A flurry of self-proclaimed Artificial Intelligence products and services is sweeping the HRTech Conference in Las Vegas this week. Various powerful experiments in the application of Machine Learning, Natural Language Processing, and Neural Nets are diluting their impact by claiming to be something larger than they are. That’s how the early hype about emerging technologies usually goes.
Underlying this storm of new ideas are a couple of key factors:
- Processing, which used to be prohibitively expensive, is becoming an on-demand service provided by the likes of Amazon, Google, Oracle, and Microsoft. Each company makes its services sticky by providing the latest in Open Source tools. They have processing to sell and encourage their users to consume a lot of it. Companies, therefore, are tackling computational problems that used to seem impossible.
- Storage prices have plummeted. Cloud storage is so inexpensive that most consumers have a few accounts with 5 or 10 Gigabytes of storage space (Dropbox, Gmail, Google Drive, Apple’s cloud, etc.). It’s possible to collect huge amounts of data and store it inexpensively.
- The tools and techniques of Machine Learning, Natural Language Processing, Sentiment Analysis, Neural Nets, Social Network Analysis, Unstructured Data Aggregation and mining and Super Statistics are evolving quickly.
Overall, this means that the price of a prediction is falling rapidly. Most of what is happening is a statistics revolution. There is precious little intelligence to be found.

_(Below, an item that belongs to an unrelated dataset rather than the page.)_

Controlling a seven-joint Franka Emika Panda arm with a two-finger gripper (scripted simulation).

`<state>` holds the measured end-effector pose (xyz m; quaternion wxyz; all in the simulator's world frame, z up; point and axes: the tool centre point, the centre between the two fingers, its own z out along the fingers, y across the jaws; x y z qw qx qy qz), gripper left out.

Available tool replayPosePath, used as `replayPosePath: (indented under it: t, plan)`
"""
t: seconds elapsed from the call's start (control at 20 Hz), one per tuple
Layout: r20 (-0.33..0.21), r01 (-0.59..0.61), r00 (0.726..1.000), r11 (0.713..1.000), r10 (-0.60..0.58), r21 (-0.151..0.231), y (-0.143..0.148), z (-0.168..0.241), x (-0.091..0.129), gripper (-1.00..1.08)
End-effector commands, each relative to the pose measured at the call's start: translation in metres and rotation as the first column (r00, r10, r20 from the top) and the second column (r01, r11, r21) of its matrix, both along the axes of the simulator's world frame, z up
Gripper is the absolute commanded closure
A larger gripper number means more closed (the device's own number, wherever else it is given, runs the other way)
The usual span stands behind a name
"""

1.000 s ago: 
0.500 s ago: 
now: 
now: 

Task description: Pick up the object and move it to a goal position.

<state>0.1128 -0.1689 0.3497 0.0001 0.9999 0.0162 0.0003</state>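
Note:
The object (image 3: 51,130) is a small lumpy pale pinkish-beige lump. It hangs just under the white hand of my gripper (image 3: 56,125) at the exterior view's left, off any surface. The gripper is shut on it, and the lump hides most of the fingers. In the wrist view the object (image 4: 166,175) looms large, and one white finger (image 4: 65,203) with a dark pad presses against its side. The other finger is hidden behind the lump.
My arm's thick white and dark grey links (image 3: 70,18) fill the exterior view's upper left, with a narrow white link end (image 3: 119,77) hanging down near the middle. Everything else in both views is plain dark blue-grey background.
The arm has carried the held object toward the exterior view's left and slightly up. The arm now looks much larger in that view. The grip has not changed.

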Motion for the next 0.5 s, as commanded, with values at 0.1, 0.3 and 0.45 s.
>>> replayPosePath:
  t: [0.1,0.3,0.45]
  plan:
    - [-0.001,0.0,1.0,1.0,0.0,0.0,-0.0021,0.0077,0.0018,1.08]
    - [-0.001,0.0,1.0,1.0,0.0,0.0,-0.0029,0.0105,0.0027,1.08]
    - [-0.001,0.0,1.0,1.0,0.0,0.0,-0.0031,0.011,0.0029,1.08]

In fact, most of the tools are wooden examples of the worst kind of employee you’d never want to hire. They are very literal. They can not change without retraining, on even the smallest nuance. They require attention and close monitoring. They usually need a support staff.

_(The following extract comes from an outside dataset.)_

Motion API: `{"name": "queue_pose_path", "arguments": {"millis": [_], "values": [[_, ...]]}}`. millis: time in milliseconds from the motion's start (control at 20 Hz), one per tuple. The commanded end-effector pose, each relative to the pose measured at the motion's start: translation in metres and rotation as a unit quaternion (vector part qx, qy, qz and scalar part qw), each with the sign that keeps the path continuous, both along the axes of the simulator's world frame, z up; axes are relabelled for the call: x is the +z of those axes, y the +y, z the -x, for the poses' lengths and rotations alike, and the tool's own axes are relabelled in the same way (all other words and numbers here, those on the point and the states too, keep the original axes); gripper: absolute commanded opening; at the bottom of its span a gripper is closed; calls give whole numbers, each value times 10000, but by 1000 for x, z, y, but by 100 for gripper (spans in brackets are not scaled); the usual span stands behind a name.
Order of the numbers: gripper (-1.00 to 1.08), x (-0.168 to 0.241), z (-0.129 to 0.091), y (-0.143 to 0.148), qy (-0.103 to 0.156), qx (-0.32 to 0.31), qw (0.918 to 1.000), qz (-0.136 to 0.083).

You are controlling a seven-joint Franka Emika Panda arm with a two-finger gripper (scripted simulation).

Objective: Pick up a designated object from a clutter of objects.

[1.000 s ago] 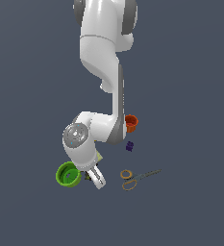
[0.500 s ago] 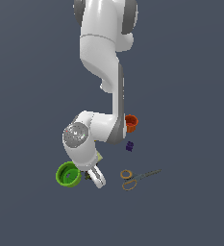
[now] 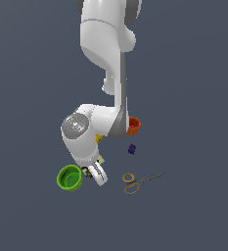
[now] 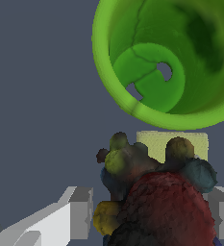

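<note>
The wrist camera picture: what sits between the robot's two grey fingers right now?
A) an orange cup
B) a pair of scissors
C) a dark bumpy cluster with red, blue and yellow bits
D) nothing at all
C: the wrist view shows the dark bumpy cluster filling the space between the fingers, with the green bowl just beyond it.

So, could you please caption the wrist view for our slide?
Claw fingers flank the dark bumpy cluster, with the green cup beyond.
</note>
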State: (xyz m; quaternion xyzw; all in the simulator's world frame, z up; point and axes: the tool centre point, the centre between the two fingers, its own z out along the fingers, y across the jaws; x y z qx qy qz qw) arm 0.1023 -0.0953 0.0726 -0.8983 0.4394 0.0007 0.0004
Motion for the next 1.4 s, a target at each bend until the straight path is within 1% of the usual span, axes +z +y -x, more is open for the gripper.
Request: {"name": "queue_pose_path", "arguments": {"millis": [0, 500, 1350], "values": [[-100, 15, 6, 0, -12, 0, 10000, 0], [-100, 96, 45, -2, -10, -5, 10000, -7], [-100, 253, 118, -6, -6, -12, 10000, 4]]}}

From these single-purpose analytical tools come statistical forecasts of the likelihood that someone will leave, stay, fit in, make a good employee, do well in a job, need guidance, cheat on their timecards, need to learn something, use a set of benefits, show up for a shift, connect with a key resource, pass screening requirements, become a part of succession plans, or complete a project on time.

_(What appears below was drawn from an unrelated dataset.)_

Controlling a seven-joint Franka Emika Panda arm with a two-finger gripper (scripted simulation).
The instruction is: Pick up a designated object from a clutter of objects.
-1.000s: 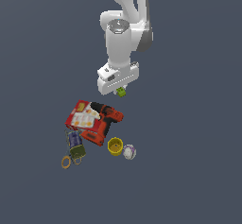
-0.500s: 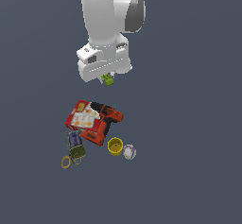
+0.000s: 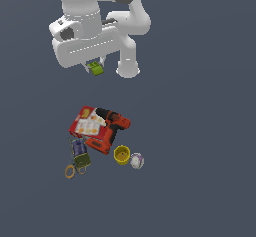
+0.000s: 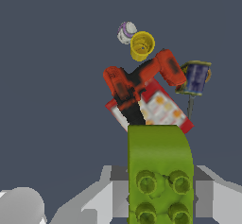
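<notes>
My gripper (image 3: 96, 67) is shut on the designated object, a tiny lime-green blocky piece (image 3: 96, 69), and holds it high above the clutter. In the wrist view the green piece (image 4: 159, 171) fills the space between the fingers (image 4: 106, 197), studs showing. Below lies the clutter: a red-black power drill (image 3: 111, 126), a red box (image 3: 86, 122), a yellow cup (image 3: 121, 154), a white-purple ball (image 3: 137, 160), a dark can (image 3: 79, 150) and orange-ringed scissors (image 3: 70, 170). The wrist view shows the drill (image 4: 137, 81), box (image 4: 158, 108), cup (image 4: 142, 45), ball (image 4: 126, 31) and can (image 4: 195, 78).
The arm's white base (image 3: 127, 61) stands behind the gripper towards the exterior view's right. The clutter lies on a flat dark grey floor (image 3: 200, 131).
The gripper has risen with the green piece and come closer to the camera, looming larger and shifting towards the exterior view's left. The clutter has not moved.
</notes>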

We can tell if your job ad will attract or repel people of color, how to make sense of benefits options, how fitness and productivity are related, how to move new learning around the organization quickly, how edge players are connected to the network.
In almost all cases, the new tools make statistical predictions, forecasts, and recommendations.
What we do with that stuff is hard to understand.
We are entering an era where predictions about future states (based on complex statistical analysis of historical data and other factors) are extremely commonplace. There’s a range of approaches to the delivery of this information.
- In a few cases, the data is presented without information or forecast. Humanyze, a pioneer in the blending of physical and digital maps of organizational networks does this. The deliverable is a model of how things work without any recommendations. This gives the organization full control about any experiment that modifies the network. Humanyze does have long-term experience with simple things that can optimize the network. The software, though, makes no suggestions.
- In the middle are the coaching services (both UltimateSoftware and Ceridian have this sort of offering). These offerings make ‘suggestions’ about what to do under the circumstances. They may take into account organizational circumstances, prior employee behavior, personality type, and/or external inputs. They guide the manager or colleague towards recommended interventions.
- Close to the coaching services but without specific guidance are services that predict likelihoods with a percentage estimate. Will they stay or go? Will they work out? Will they fit. These services are designed to be ‘input’ into a decision making process.
- Finally, there are pure decision delivery tools that reach binary conclusions. These services do things like sort 1,000 resumes into a pile of the 50 most likely candidates.
Across the solution spectrum, predictions, suggestions and recommendations are being seamlessly integrated int existing workflows.
Just what do you do when you get one? What are the options? How do workers handle the input?